Andersonville Prison, 1864
“Is this place Hell” a prisoner asked his first day there;
No, just a stop along the way.
Andersonville Prison, 1864. Hell Upon Earth.
The hounds of hell waited for those stranded in battle by
canon shot, hunted down by the rain of bullets from the gray
coats; a place to avoid like the plague.
They came, perhaps 45,000; no one knows for sure.
They learned fast to stand far back from the Dead Line;
where a bullet was a mercy.
They were the walking dead and the already dead
that didn’t know it; men of bones and taut skin held
in place by memories of who they were before this place.
Their mouths and eyes moving as they milled around, some falling down in place, stepped over by those with the strength. An endless sea of pallor stretched across excrement covered ground, filth and
disease baking in the blistering Georgia sun.
Hunger is the constant companion, always demanding
an equal share as thirsty men gulped down defiled brackish
water, and always a foul smell retched up the land,
soaking the pores of the living.
Andersonville, where hell found sanctuary on the
land and devoured it with pleasure. Sixteen acres of
torment where time stopped and days were measured in the
corpses counted in the morning.
Death was a way home into the soft red
Georgia soil and some 13,000 found their way there.

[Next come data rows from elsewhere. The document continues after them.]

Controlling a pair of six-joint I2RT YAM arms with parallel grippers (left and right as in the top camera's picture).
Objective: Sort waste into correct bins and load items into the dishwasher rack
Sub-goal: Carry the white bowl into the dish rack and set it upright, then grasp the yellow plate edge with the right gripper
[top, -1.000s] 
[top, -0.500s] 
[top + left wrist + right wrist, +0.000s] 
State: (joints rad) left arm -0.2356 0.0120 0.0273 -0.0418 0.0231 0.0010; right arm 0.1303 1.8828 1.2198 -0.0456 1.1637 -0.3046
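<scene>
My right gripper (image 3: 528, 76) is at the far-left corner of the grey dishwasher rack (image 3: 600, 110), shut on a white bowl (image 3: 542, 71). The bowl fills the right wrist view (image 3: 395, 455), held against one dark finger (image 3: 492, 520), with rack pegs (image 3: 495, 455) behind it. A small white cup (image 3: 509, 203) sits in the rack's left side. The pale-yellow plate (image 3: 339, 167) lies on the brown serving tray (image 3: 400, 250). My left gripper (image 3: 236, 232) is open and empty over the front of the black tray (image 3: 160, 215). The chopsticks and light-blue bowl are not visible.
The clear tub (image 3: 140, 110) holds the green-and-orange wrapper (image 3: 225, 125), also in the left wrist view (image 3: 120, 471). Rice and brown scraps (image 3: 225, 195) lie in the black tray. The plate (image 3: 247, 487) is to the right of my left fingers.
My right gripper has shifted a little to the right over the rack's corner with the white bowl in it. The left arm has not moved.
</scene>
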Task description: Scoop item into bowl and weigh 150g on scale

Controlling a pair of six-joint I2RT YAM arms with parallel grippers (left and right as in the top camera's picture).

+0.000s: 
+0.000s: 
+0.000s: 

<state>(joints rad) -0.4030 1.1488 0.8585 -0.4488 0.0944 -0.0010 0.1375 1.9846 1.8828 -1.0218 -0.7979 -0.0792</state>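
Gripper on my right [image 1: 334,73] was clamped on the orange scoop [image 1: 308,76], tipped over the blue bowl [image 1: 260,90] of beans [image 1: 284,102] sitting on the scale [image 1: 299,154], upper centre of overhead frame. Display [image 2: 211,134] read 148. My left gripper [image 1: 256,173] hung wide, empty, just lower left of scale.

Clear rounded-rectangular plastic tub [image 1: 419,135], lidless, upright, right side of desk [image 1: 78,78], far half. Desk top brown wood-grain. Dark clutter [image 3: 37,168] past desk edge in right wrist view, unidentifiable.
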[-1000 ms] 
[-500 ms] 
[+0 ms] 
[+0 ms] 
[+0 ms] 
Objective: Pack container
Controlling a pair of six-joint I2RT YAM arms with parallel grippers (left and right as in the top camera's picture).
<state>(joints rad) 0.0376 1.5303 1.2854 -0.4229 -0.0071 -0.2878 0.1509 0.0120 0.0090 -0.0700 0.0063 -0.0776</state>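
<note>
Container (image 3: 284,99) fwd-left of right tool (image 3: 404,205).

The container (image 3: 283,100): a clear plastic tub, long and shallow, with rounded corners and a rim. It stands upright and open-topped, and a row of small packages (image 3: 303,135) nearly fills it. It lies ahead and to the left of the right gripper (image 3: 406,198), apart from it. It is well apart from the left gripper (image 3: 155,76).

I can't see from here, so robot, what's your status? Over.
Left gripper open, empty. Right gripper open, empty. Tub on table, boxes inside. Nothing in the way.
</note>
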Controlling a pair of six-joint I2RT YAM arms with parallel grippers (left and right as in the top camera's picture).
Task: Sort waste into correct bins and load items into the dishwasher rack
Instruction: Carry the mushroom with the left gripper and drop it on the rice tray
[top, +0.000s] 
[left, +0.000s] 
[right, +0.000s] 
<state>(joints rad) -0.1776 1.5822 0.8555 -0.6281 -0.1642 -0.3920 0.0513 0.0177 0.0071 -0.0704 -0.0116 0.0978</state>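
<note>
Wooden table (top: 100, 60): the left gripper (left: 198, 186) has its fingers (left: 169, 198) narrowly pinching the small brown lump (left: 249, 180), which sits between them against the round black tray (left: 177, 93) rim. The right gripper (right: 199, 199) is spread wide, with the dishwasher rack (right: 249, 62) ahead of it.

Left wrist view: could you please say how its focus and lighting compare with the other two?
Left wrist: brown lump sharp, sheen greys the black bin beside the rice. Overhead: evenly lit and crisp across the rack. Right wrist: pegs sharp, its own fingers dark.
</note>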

Skeletons walking in rags, living in a place where surviving was
the only cause worth fighting for now.
Here feudal kingdoms reigned supreme.
“The Raiders,” they called themselves; thieves who wore the
same blue coat of arms. Carnal house creatures falling on the weak, vultures swooping down for the kill, sucking at the remains.
One bloody night those calling themselves “The Regulators”
swooped in and took their revenge on the Raider scum.
Hung six of them up high, put the rest of their evil to rest;
the war of blue against blue was over.
Andersonville, where surviving waged war on living and memories festered like an open wound. It was a place where staying alive was always one day closer to dying.